A más de un año de iniciada la administración municipal, el gobierno de Luis Ernesto Munguía en Puerto Vallarta continúa enviando señales de que el rumbo administrativo aún no termina de consolidarse. Los ajustes en el gabinete y en distintas áreas del Ayuntamiento se siguen acumulando y, lejos de reflejar estabilidad, parecen evidenciar una constante búsqueda de equilibrio dentro de la estructura municipal.
Durante el año pasado ya se habían registrado diversos movimientos dentro del organigrama del gobierno local. Sin embargo, en lo que va de este año se anunciaron nuevamente cambios en al menos seis áreas del Ayuntamiento, lo que vuelve a poner sobre la mesa una pregunta inevitable: ¿se trata de ajustes estratégicos para fortalecer la administración o de señales de problemas internos que todavía no logran resolverse?

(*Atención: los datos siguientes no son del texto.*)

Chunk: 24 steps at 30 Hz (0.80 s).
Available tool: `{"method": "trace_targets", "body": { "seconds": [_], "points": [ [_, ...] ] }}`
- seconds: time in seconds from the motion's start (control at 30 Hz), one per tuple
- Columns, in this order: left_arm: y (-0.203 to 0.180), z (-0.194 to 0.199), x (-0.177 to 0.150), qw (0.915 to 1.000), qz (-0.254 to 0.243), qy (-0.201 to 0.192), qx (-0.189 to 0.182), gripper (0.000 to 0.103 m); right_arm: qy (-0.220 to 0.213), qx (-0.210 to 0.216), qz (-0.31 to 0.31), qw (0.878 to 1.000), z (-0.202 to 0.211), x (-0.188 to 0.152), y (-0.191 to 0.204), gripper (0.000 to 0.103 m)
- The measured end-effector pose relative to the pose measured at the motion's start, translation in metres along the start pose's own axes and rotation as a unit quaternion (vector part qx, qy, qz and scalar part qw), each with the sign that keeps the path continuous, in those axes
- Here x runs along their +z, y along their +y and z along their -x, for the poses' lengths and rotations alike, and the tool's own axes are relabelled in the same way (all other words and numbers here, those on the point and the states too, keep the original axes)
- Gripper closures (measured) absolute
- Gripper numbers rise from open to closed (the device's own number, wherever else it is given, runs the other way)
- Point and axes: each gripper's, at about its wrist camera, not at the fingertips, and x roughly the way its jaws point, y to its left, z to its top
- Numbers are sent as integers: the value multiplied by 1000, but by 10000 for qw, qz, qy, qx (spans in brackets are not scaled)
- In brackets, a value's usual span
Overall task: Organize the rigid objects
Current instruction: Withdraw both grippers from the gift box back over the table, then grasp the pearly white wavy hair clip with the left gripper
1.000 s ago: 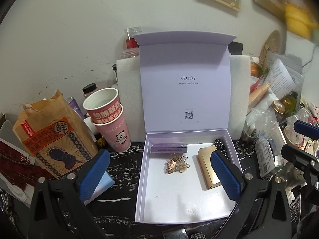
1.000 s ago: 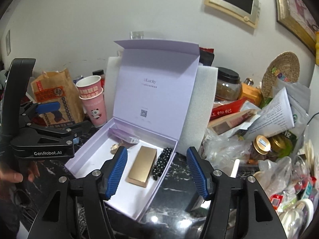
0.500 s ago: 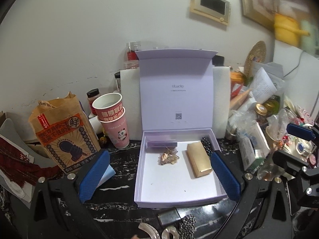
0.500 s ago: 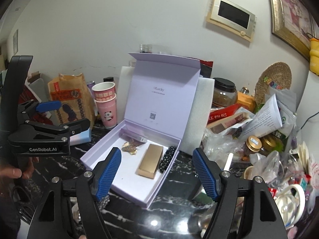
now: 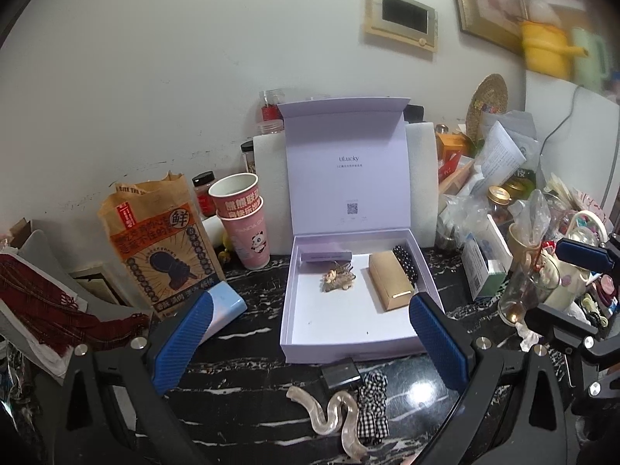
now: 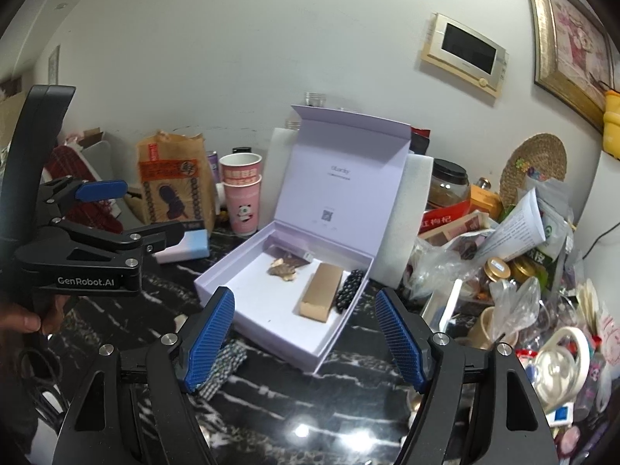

Estos movimientos no pasan desapercibidos. El propio alcalde reconoció recientemente, durante su participación en la Gala 2026, que hubo cambios incluso entre sus asesores, lo que según explicó, provocó retrasos en la presentación de su informe de actividades.
El tema cobra mayor relevancia cuando se observa el crecimiento de personal en la nómina municipal. Este crecimiento también se refleja en el presupuesto municipal. En el Presupuesto de Egresos aprobado para este año, el gasto destinado a servicios personales, es decir, la nómina del Ayuntamiento, representa alrededor del 45.35% del total del presupuesto, una proporción considerable dentro de las finanzas públicas del municipio.
Los cambios dentro de un gobierno pueden ser normales e incluso necesarios cuando se busca mejorar el desempeño institucional. Sin embargo, cuando se vuelven constantes y coinciden con un crecimiento sostenido de la estructura administrativa, también abren espacio a la duda pública.
Porque gobernar no solo implica mover piezas dentro del tablero; también requiere estabilidad, claridad de proyecto y resultados que respalden las decisiones. Y en el organigrama del gobierno de Luis Ernesto Munguía, por ahora, la percepción que persiste es que el tablero sigue en permanente reacomodo.